Input for this task section start
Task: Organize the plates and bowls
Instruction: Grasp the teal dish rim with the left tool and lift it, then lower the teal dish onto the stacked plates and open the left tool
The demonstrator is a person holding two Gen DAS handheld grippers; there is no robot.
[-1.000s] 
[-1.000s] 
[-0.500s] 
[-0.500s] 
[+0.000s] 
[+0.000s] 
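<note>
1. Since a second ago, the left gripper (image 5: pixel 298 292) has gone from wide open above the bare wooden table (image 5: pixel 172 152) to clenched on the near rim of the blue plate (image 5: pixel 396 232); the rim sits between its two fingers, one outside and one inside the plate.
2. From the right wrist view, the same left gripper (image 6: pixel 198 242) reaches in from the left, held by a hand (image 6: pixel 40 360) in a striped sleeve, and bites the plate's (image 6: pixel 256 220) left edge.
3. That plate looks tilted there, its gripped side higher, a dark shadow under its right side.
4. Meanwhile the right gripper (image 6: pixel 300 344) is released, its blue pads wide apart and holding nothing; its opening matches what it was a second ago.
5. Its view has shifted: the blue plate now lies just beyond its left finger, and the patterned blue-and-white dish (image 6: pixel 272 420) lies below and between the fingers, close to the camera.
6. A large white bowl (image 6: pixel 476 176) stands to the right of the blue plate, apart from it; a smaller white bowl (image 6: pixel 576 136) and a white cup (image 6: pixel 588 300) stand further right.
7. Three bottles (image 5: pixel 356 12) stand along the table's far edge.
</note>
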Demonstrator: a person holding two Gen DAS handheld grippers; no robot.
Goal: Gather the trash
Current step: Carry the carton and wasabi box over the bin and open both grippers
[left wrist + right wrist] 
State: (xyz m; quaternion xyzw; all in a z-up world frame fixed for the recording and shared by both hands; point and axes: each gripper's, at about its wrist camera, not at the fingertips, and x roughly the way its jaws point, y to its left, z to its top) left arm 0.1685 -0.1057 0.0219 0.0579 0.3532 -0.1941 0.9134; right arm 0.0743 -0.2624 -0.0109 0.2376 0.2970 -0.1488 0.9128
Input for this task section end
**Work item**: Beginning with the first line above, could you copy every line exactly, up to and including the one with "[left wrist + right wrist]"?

**Solution to this exercise**:
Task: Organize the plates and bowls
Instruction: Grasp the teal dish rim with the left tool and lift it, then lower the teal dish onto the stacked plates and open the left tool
The demonstrator is a person holding two Gen DAS handheld grippers; there is no robot.
[-1.000s] 
[-1.000s] 
[-0.500s] 
[-0.500s] 
[+0.000s] 
[+0.000s] 
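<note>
1. Since a second ago, the left gripper (image 5: pixel 298 292) has gone from wide open above the bare wooden table (image 5: pixel 172 152) to clenched on the near rim of the blue plate (image 5: pixel 396 232); the rim sits between its two fingers, one outside and one inside the plate.
2. From the right wrist view, the same left gripper (image 6: pixel 198 242) reaches in from the left, held by a hand (image 6: pixel 40 360) in a striped sleeve, and bites the plate's (image 6: pixel 256 220) left edge.
3. That plate looks tilted there, its gripped side higher, a dark shadow under its right side.
4. Meanwhile the right gripper (image 6: pixel 300 344) is released, its blue pads wide apart and holding nothing; its opening matches what it was a second ago.
5. Its view has shifted: the blue plate now lies just beyond its left finger, and the patterned blue-and-white dish (image 6: pixel 272 420) lies below and between the fingers, close to the camera.
6. A large white bowl (image 6: pixel 476 176) stands to the right of the blue plate, apart from it; a smaller white bowl (image 6: pixel 576 136) and a white cup (image 6: pixel 588 300) stand further right.
7. Three bottles (image 5: pixel 356 12) stand along the table's far edge.
</note>
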Demonstrator: a person holding two Gen DAS handheld grippers; no robot.
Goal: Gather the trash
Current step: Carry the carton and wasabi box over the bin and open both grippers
[left wrist + right wrist] 

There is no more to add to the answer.